Why? the ISO-Latin<>UTF-8 conversion works everywhere else. Why not for passwords? As I see it the UNIX charset has to be taken into account when passwords are stored via samba.
there is no such conversion in Linux (we are not talkin about samba here). If you are in UTF-8 mode everything you type is UTF-8 and your terminal (hopefully) knows how to display things right in UTF-8. If it's not in UTF-8 mode it is still displayed right when your terminal is in non-UTF-8 mode. There is *no* conversion here.
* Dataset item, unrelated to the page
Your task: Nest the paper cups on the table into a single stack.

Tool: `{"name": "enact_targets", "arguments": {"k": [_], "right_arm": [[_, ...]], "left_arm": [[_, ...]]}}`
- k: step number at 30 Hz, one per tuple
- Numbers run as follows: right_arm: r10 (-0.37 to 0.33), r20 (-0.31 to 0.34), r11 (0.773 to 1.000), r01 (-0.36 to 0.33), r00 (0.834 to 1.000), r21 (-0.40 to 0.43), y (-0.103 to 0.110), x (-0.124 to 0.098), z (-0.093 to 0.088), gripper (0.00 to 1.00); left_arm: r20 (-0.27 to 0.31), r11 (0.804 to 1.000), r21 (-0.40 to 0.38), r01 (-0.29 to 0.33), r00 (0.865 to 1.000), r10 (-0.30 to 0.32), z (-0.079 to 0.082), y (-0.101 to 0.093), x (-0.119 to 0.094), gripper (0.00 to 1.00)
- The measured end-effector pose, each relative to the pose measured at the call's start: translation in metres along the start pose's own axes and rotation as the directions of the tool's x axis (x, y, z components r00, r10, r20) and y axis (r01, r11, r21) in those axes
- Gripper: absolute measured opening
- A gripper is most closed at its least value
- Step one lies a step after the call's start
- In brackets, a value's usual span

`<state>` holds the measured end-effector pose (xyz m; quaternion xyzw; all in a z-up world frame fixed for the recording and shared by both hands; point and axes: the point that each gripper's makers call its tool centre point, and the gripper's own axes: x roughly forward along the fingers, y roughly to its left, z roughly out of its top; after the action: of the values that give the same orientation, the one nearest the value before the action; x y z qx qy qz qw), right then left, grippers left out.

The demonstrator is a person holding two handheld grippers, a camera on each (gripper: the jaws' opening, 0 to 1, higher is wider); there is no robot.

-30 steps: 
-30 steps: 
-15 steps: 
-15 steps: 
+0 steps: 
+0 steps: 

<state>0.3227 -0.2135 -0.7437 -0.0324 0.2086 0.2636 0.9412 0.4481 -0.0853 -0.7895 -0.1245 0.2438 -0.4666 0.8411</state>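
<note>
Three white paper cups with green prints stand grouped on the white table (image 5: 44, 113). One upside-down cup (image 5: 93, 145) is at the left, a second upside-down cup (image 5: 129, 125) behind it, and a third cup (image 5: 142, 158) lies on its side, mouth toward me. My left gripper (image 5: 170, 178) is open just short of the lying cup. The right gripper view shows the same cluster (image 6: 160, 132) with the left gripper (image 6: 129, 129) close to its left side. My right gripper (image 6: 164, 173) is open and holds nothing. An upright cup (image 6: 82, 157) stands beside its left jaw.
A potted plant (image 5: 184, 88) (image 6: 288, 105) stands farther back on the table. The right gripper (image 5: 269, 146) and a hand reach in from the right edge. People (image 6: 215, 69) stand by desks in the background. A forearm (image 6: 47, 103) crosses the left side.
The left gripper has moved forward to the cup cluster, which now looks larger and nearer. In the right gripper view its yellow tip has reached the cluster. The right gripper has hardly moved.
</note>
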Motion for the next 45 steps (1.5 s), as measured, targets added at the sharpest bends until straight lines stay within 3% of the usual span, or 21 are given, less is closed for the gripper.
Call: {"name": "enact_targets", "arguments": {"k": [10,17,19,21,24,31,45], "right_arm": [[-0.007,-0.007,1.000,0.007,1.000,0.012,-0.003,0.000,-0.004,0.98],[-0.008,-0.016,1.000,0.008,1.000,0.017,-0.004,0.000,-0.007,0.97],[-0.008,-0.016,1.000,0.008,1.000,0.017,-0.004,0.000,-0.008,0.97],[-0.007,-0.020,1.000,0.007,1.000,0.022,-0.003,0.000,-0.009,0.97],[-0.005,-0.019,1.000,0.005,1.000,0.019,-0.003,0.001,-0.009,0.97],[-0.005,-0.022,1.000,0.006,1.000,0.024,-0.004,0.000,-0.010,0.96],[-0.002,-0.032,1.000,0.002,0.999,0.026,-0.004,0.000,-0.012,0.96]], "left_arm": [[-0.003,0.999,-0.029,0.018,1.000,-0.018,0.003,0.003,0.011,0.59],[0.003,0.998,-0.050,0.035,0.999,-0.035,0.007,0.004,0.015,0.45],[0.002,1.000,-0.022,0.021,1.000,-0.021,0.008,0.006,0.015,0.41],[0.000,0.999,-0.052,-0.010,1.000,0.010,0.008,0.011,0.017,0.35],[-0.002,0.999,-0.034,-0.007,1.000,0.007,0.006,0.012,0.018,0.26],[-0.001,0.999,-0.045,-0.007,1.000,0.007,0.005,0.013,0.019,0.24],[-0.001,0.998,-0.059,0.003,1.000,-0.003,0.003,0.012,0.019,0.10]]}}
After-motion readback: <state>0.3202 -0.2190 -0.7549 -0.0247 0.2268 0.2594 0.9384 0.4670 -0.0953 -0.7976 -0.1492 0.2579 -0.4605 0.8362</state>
One could of course introduce a conversion for your tty you are using but that would break old passwords which are possibly non-ASCII, non-UTF-8. If you want to use things like non-ASCII, you see here why unification with UTF-8 and eleminating legacy 8bit locales is the only sane thing to do.
I see that the BUG is really everywhere else (pam,nss,app xxx,app yyy etc). Since stuff is stored as UTF-8 in samba it is quite logical the same applies to the password. And I agree going to UTF-8 is the sane thing in the future, but there are a number of other widely use apps here that need to get fixed first. Not that many so I'm hopeful. Thanks for helping me clear the fog.